Post image for World Hepatitis Day – May 19th

World Hepatitis Day – May 19th

by Carolina on May 19, 2010

During the month of May, CDC and other public health partners are celebrating the 15th anniversary of National Hepatitis Awareness Month and, on May 19th, World Hepatitis Day. World Hepatitis Day emphasizes the importance of testing for people who are at high risk, and is especially critical for those who have chronic viral hepatitis but who might not know they are infected.

A person with viral hepatitis has inflammation of the liver, caused by a viral infection. Symptoms of viral hepatitis include nausea, vomiting, upper abdominal pain, fever, body aches, fatigue, jaundice, and brown urine. The treatment for viral hepatitis depends on which virus is causing the infection. Treatment for viral hepatitis may include a liver disease diet and antiviral medications, or a liver transplant.

An estimated 4.5 million Americans have chronic Hepatitis B or Hepatitis C, which together account for the major cause of chronic liver disease and liver cancer. Viral hepatitis is a major public health problem and needs to be firmly on the global healthcare agenda.

Unlike other diseases, awareness of viral hepatitis (HBV and HCV) remains inexplicably low. Charles Gore, President of the World Hepatitis Alliance, said that with 1.5 million people dying every year, chronic viral hepatitis could no longer be ignored. HBV and HCV should have the same profile as HIV/AIDS, malaria and TB.

Public awareness is a critical factor in the prevention, detection and management of this disease. Therefore, it is crucial to increase awareness about the large burden of disease and premature death associated with viral hepatitis on the part of the health-care and social-service providers, and among at-risk populations, members of the public and policy-makers. Getting tested is key to halting these deadly diseases. A simple blood test will tell you if you have the hepatitis B virus (HBV) or hepatitis C virus (HCV).If you think you are at risk, it is time to get tested.

For more information about viral hepatitis you can visit CDC and WHO websites.

{ 2 comments… read them below or add one }

nobody dont June 11, 2010 at 5:36 am

Tell Republicans we cant afford to go back.Polls show public opinion remains mixed on the law, which was approved after a divisive year-long fight in Congress. While majorities of Americans still oppose it, some polls show attitudes have improved and most say they do not favor the quick repeal pushed by Republicans.

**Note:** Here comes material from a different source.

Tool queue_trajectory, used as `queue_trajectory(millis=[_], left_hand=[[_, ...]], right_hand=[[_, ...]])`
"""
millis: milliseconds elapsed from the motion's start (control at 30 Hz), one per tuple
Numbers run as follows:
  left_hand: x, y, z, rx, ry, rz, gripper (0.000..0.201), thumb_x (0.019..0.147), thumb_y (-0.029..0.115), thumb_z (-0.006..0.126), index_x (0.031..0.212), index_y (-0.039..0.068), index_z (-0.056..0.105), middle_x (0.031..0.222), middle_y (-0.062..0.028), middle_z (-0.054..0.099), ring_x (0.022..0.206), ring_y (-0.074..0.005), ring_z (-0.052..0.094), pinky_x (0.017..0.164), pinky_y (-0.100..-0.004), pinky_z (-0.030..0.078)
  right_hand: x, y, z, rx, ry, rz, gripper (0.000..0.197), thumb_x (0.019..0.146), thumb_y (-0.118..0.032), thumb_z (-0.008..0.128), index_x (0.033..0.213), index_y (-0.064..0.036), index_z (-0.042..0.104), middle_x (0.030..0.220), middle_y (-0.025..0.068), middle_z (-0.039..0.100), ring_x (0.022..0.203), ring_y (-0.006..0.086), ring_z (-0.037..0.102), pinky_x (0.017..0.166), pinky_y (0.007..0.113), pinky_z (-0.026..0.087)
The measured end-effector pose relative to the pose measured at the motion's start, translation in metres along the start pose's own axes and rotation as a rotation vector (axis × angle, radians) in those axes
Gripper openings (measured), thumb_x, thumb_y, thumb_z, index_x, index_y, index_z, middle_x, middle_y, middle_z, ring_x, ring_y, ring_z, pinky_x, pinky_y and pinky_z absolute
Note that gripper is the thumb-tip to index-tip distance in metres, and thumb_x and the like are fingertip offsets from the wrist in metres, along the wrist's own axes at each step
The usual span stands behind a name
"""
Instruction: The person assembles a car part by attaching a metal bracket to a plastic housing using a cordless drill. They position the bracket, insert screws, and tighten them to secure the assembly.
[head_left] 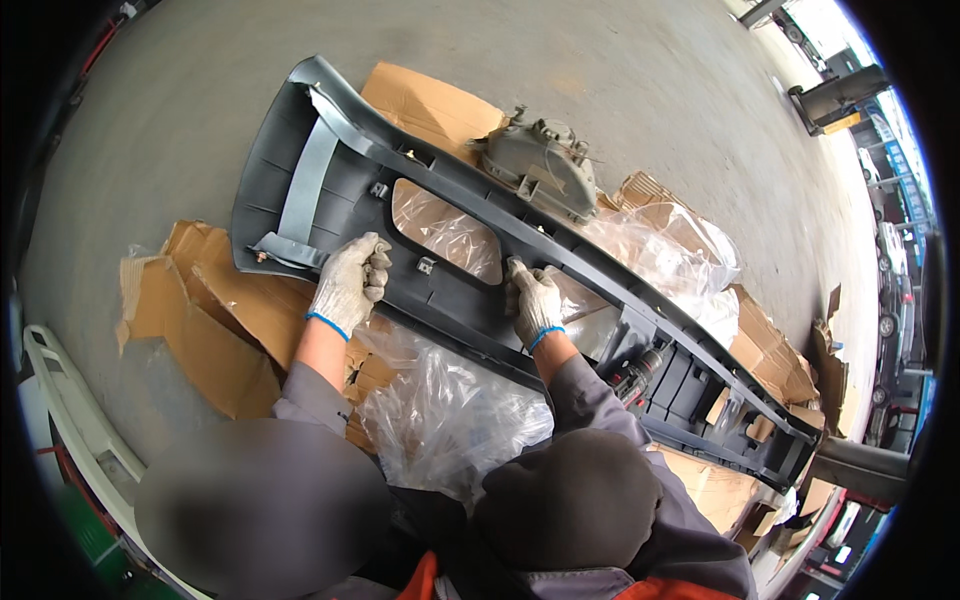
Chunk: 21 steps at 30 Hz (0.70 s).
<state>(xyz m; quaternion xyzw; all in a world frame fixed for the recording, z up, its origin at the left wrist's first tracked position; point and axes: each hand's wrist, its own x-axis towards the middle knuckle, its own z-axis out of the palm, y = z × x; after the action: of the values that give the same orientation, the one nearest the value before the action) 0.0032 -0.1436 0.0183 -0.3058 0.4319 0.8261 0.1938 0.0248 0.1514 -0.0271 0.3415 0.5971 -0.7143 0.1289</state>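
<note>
The bumper (470,310) lies hollow side up over cardboard (220,330) and plastic (440,400), probably to spare its outer face from the floor (650,130). The left hand (352,280) curls at its near left edge, the right hand (535,303) near its centre, fingers bent; whether either grips anything, I cannot tell. A drill (635,378) rests inside, right, partly hidden by the sleeve (595,405).

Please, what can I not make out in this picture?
In the head view:
Left hand: curled fingers hide its palm.
Right hand: curled fingers hide whether it holds anything.
Dark round shape, lower left: too blurred to identify.
Cars, far right: too small for details.
</note>
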Motion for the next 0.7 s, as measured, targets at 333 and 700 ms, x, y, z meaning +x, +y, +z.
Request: queue_trajectory(millis=[333, 700], left_hand=[[-0.002, 0.001, 0.005, 0.056, 0.039, 0.022, 0.024, 0.105, 0.029, 0.062, 0.096, 0.008, 0.065, 0.073, -0.0004, 0.058, 0.051, -0.007, 0.048, 0.042, -0.0209, 0.032], [-0.003, 0.001, 0.014, 0.067, 0.099, 0.026, 0.024, 0.105, 0.029, 0.063, 0.094, 0.008, 0.065, 0.073, -0.0005, 0.058, 0.051, -0.0058, 0.045, 0.041, -0.0194, 0.03]], right_hand=[[0.002, -0.019, -0.005, -0.14, -0.167, 0.043, 0.039, 0.1, -0.044, 0.067, 0.094, -0.0063, 0.062, 0.069, 0.0031, 0.057, 0.054, 0.0168, 0.054, 0.047, 0.033, 0.045], [0.016, 0.01, -0.005, -0.264, 0.021, -0.189, 0.034, 0.099, -0.039, 0.07, 0.083, -0.0091, 0.064, 0.064, -0.0014, 0.054, 0.049, 0.0104, 0.046, 0.044, 0.028, 0.035]])
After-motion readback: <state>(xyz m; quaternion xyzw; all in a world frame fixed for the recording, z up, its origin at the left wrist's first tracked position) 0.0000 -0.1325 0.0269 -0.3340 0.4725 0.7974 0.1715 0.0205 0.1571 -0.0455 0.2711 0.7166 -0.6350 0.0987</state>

Burak December 3, 2015 at 3:28 pm

If neither you nor the other peosrn your sharing with have any blood born infection, you will not get any infection. But Hep C is transmitted by bodily fluids, along with a great number of other nasty diseases (like Aids for example). When you inject yourself in a vein, a little blood is sucked back up into the syringe. When the next peosrn injects him/herself, they inject that tiny bit of blood into themselves. It’s kind of like backwash in a glass. You take a drink, and a little bit of saliva mixed with the drink goes back in the cup. Someone else takes a drink, and they get a little bit of your saliva. Thankfully, not many dangerous diseases are spread by saliva, but a lot of bad ones are spread through blood. Any infection in the blood then enters their body, directly through the veins, and has a far greater chance of taking hold. So yes, if both people were clean, no disease will magically appear on a new sterile needle because they shared. But keep this in mind, most junkies aren’t exactly upstanding clean people. You really think they are going to tell you they have a disease when they are willing to risk getting one from you by sharing needles? Do you think most would even know? It’s just a bad call to share needles.